Mehrere Fed-Führungsmitglieder haben den März als Zeitpunkt für eine Zinserhöhung ins Spiel gebracht. An den Märkten wird mit drei weiteren Anhebungen im laufenden Jahr gerechnet. Powell dürfte die Pressekonferenz nach der Zins-Sitzung nutzen, um die geldpolitische Straffung kommunikativ vorzubereiten.
In einem Negativszenario für die Märkte befürchten manche Anleger sogar vier Zinserhöhungen und einen Sprung auf 0,5 Prozent bei der ersten Anhebung.
Turbulenzen an der Börse
Die erwartete Zinswende sorgt an den Börsen schon seit Tagen für hohe Volatilität. Besonders Tech-Aktien mussten in diesem Jahr Federn lassen. Der Nasdaq-100 gab 2022 bisher fast 15 Prozent seines Wertes ab.
Vor allem Kurse von Firmen, die noch kein Geld verdienen und sehr stark von den Erwartungen leben, drohen durch höhere Zinsen Probleme zu bekommen. Ganze Sektoren des spekulativen «Story Stocks»-Universums würden fallengelassen, schrieb Mike Santoli, Chef-Kommentator des Finanz-Senders CNBC (mehr dazu hier bei «Cash»). Auch Digitalwährungen wie Bitcoin und Ether verloren im Vorfeld der Sitzung massiv.
Analysten gehen indes inzwischen davon aus, dass die möglichen Zinserhöhungen bereits in die Kurse eingepreist sind. Dafür spricht auch die deutliche Erholung der europäischen Titel am heutigen Mittwoch (Stand 13 Uhr).

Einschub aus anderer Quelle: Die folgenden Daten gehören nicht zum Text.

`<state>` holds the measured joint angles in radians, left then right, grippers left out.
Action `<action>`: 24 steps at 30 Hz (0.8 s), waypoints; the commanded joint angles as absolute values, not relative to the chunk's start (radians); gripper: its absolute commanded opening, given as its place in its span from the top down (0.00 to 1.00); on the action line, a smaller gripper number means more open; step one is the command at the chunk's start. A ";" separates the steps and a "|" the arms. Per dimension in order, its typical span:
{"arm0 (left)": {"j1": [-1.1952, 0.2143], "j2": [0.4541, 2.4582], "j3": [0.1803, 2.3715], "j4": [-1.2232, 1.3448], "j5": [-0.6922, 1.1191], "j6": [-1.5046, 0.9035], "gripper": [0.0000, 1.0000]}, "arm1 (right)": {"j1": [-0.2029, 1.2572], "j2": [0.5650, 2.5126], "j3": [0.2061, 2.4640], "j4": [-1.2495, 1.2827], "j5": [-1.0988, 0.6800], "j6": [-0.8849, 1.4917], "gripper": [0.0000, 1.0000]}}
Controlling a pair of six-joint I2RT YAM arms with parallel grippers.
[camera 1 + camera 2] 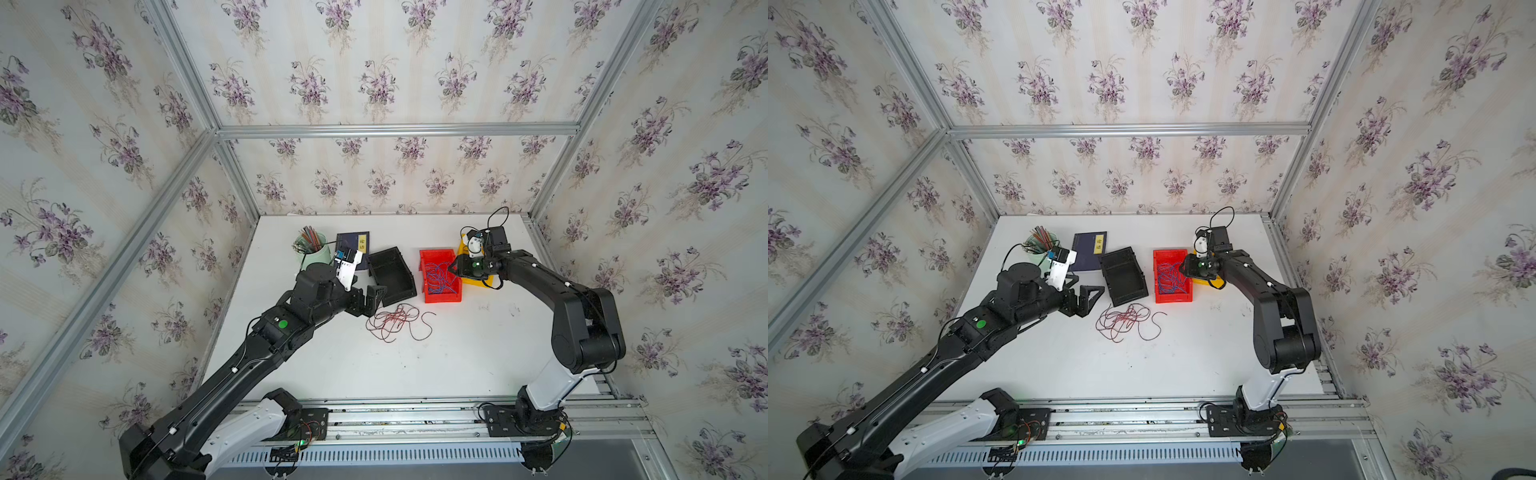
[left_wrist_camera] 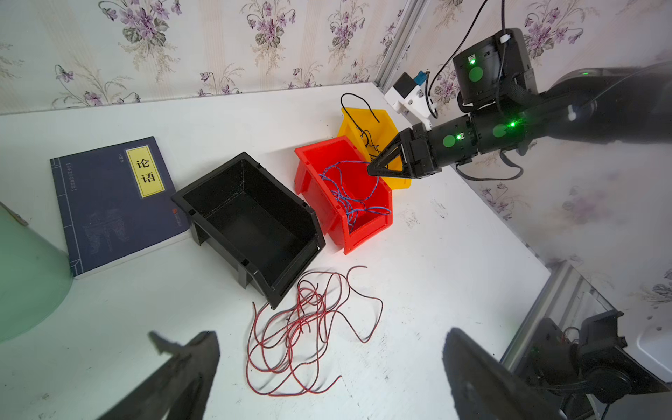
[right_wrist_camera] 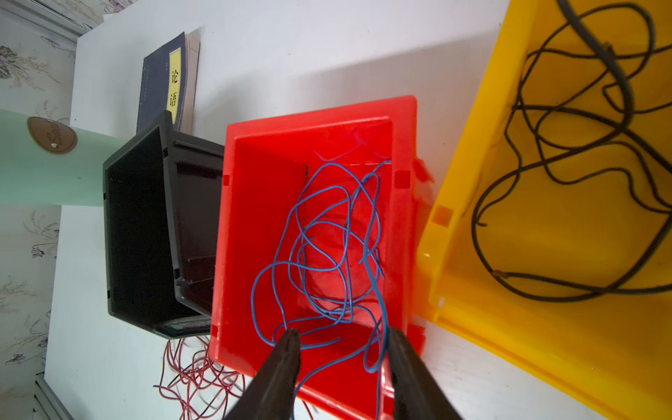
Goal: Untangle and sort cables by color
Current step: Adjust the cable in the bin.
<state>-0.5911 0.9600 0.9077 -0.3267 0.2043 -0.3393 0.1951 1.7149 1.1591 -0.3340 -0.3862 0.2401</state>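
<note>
Over the red bin (image 3: 251,203), right end effector (image 3: 342,332) hangs half-open, apparently gripping nothing, above blue cables (image 3: 336,268) that look light and floppy, best pinched at a raised loop.

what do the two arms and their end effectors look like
The left arm and right arm are matte black jointed shells with white lower links, round green stickers and thin black cords clipped alongside. Each wrist carries a white camera bracket. The left end effector and right end effector have black triangular open-frame fingers.
</note>
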 commanded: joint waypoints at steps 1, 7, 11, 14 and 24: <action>-0.591 0.962 0.911 -0.336 0.187 -0.317 0.01 | 0.196 1.715 1.158 -0.316 -0.403 0.264 0.57; -0.590 0.968 0.914 -0.349 0.179 -0.302 0.01 | 0.210 1.716 1.166 -0.311 -0.408 0.275 0.61; -0.588 0.968 0.914 -0.354 0.175 -0.299 0.01 | 0.228 1.722 1.176 -0.311 -0.388 0.270 0.81; -0.589 0.966 0.913 -0.359 0.172 -0.298 0.01 | 0.238 1.735 1.183 -0.311 -0.375 0.267 0.88; -0.584 0.935 0.905 -0.395 0.151 -0.294 0.01 | 0.292 1.843 1.222 -0.316 -0.325 0.231 0.94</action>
<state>-0.5869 0.9451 0.9062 -0.3847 0.1646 -0.3054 0.2779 1.8202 1.2072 -0.3172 -0.3523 0.2550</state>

Aufgeblähte Bilanz abschmelzen
Laut Powell wird die Fed dieses Jahr wohl auch damit beginnen, ihre in der Krise auf fast neun Billionen Dollar aufgeblähte Bilanz abzuschmelzen.

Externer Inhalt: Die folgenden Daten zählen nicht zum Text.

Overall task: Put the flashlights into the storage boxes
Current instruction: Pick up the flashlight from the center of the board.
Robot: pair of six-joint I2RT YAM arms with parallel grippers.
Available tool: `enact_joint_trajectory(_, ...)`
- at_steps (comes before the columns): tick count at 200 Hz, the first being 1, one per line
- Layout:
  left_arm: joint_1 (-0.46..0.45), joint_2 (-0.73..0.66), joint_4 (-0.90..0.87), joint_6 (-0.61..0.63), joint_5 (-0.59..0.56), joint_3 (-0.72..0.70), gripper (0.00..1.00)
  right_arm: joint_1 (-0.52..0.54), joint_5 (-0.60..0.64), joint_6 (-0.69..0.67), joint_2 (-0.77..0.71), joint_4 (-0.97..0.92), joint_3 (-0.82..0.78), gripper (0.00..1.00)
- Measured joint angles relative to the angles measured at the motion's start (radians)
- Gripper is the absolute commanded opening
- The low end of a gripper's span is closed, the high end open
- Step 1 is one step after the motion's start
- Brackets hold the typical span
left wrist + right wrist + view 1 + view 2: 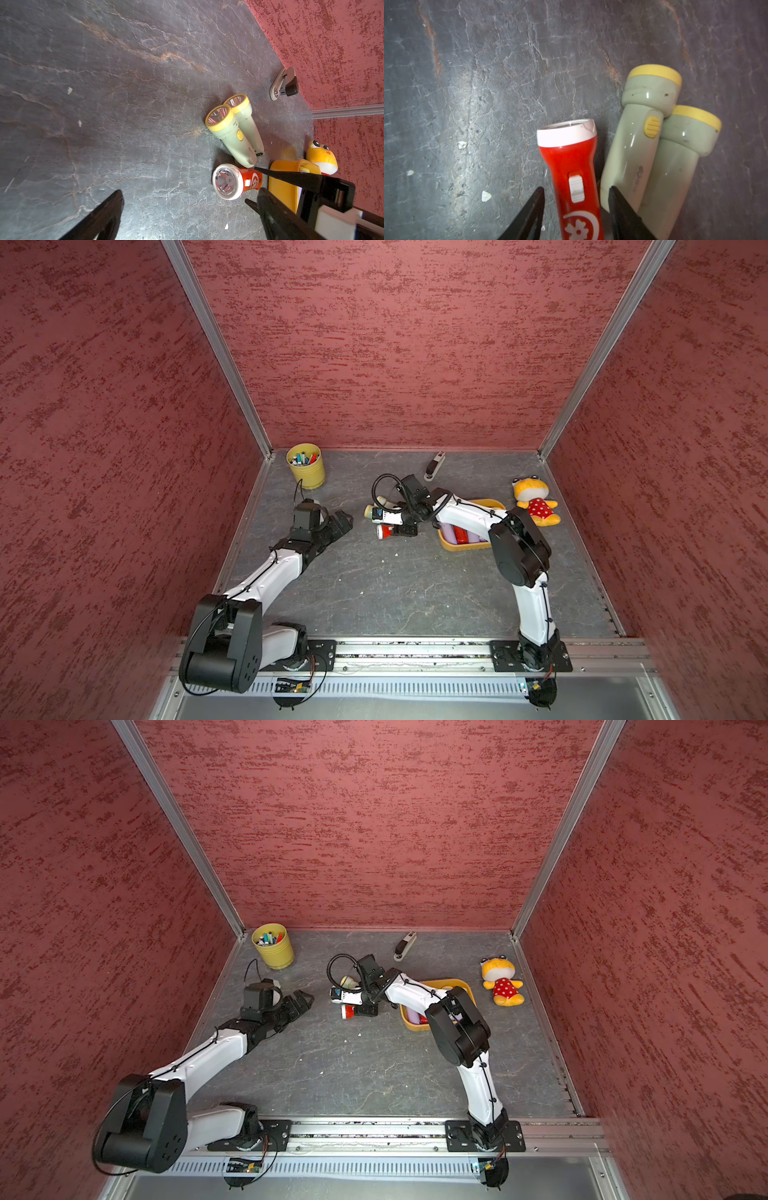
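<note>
A red flashlight (569, 162) with a white head lies on the grey table, left of the storage box (461, 548). My right gripper (576, 188) is open and straddles its body; a gap shows at each jaw. Two pale green flashlights (633, 145) with yellow heads lie side by side against it. In both top views the right gripper (392, 526) (357, 1006) covers most of them. The orange-yellow box holds lilac flashlights (449, 533) and a red one (460, 534), partly hidden by the right arm. My left gripper (343, 524) (190, 193) hangs open over bare table, left of the group.
A yellow ribbed cup (306, 466) with pens stands at the back left corner. A grey-black stapler (434, 466) lies near the back wall. A yellow plush toy (534, 502) in a red dotted dress lies right of the box. Red walls enclose three sides.
</note>
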Motion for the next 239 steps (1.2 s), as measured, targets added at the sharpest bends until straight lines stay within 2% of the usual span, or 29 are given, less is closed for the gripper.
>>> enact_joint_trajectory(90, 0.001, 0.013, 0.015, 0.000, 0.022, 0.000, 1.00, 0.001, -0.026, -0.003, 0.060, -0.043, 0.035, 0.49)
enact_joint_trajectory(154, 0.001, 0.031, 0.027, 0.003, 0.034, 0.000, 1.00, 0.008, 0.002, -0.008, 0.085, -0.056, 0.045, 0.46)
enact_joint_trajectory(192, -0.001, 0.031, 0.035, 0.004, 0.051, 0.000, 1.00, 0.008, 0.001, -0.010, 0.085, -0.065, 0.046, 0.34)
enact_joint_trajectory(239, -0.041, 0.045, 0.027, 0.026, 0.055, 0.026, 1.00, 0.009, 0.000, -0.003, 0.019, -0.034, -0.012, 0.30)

Anlagestratege François Rimeu vom Vermögensverwalter La Française erwartet laut der Agentur «Reuters», dass die Fed nun noch eher vage bleiben und keinen Zeitplan nennen wird, um eine Panikreaktion an den Finanzmärkten zu vermeiden. Viele Experten gehen davon aus, dass die Notenbank den Bilanzabbau im Sommer und damit nach der Zinswende angehen wird.